▶ _PROMPT_
Return only the stretch of the material below that begins with the line containing "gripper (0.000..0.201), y" and ends with the line containing "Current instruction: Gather", exactly; both of those lines belong to it.

▶ _RECORDED DATA_
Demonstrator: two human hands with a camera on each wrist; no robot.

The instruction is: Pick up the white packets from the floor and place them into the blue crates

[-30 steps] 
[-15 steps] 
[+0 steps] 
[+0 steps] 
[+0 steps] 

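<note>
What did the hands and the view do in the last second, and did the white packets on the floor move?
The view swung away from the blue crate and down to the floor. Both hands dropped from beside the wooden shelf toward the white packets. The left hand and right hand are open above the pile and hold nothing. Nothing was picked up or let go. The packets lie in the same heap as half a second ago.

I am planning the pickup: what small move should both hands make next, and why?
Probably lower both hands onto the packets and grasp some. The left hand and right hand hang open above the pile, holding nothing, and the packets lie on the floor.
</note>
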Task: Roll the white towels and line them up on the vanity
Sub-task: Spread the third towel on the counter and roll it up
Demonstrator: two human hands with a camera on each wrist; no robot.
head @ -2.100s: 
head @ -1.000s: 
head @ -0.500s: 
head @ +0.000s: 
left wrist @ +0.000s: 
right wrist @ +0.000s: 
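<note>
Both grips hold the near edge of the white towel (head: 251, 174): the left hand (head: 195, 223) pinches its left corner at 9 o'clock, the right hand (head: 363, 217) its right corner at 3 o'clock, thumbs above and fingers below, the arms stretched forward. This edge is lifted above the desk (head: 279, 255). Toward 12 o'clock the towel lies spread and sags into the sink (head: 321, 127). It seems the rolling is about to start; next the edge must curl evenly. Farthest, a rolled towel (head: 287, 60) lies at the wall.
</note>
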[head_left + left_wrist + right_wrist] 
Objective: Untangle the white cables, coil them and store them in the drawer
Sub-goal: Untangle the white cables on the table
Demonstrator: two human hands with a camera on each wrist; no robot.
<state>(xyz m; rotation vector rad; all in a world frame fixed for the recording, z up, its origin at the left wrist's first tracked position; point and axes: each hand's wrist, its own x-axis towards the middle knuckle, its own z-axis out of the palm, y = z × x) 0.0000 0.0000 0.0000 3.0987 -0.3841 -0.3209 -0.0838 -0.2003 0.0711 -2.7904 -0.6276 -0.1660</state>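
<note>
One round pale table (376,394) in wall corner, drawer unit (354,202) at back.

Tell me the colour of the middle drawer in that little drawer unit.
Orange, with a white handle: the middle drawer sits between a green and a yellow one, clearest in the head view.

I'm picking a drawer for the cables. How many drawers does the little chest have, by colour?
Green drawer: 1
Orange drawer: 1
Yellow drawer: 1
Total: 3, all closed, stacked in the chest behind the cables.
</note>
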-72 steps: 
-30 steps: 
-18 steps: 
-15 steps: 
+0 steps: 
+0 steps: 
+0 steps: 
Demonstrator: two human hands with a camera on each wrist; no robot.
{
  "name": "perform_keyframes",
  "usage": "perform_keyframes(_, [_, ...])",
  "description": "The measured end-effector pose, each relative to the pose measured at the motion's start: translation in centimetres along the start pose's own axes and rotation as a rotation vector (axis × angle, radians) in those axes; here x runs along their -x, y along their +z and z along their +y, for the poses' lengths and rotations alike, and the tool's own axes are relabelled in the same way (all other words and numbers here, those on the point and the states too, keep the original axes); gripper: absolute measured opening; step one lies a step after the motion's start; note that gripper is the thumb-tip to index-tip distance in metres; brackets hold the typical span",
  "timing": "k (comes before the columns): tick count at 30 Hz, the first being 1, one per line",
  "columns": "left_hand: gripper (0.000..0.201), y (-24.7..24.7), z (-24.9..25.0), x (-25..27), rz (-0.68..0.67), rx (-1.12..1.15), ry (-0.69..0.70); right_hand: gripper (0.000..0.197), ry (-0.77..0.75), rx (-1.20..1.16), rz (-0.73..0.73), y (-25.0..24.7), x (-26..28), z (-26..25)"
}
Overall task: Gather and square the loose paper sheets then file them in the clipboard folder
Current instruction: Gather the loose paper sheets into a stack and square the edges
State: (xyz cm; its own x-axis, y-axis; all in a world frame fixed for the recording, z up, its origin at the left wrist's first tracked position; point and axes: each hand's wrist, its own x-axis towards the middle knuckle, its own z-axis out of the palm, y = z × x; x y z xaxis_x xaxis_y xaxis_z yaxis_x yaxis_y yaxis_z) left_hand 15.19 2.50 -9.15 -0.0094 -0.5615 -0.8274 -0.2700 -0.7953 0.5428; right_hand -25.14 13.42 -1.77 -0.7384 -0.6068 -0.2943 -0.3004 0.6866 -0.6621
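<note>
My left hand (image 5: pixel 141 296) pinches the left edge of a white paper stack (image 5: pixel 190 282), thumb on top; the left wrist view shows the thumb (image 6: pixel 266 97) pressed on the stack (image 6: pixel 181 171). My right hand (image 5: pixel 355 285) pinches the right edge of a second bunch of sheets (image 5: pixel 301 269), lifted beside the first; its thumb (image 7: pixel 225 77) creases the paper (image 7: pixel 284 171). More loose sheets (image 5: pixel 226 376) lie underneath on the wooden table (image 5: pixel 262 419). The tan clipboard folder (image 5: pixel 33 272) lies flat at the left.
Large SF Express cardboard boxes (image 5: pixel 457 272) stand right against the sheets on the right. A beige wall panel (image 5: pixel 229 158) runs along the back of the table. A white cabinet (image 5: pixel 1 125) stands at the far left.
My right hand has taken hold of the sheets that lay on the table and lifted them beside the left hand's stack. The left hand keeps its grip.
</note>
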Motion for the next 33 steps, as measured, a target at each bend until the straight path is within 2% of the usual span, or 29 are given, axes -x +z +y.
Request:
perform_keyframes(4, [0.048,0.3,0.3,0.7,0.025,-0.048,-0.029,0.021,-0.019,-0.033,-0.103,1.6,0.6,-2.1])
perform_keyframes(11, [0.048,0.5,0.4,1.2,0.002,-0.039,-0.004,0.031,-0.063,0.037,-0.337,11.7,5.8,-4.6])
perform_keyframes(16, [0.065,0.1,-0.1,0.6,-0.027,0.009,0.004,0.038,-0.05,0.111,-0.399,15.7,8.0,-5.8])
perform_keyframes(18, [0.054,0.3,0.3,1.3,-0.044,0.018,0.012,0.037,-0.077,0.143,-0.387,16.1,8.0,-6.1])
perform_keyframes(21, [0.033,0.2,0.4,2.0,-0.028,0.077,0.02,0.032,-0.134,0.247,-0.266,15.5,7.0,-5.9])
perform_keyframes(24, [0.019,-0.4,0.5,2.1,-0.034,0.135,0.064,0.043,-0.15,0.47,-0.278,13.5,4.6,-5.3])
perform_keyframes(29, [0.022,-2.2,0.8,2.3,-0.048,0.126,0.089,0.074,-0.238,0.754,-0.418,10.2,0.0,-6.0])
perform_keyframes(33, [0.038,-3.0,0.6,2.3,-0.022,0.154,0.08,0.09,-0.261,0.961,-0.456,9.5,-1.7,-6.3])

▶ _EXERCISE SOLUTION_
  "columns": "left_hand: gripper (0.000..0.201), y (-24.7..24.7), z (-24.9..25.0), x (-25..27), rz (-0.68..0.67), rx (-1.12..1.15), ry (-0.69..0.70); right_hand: gripper (0.000..0.197), ry (-0.77..0.75), rx (-1.20..1.16), rz (-0.73..0.73), y (-25.0..24.7), x (-26..28), z (-26..25)"
}
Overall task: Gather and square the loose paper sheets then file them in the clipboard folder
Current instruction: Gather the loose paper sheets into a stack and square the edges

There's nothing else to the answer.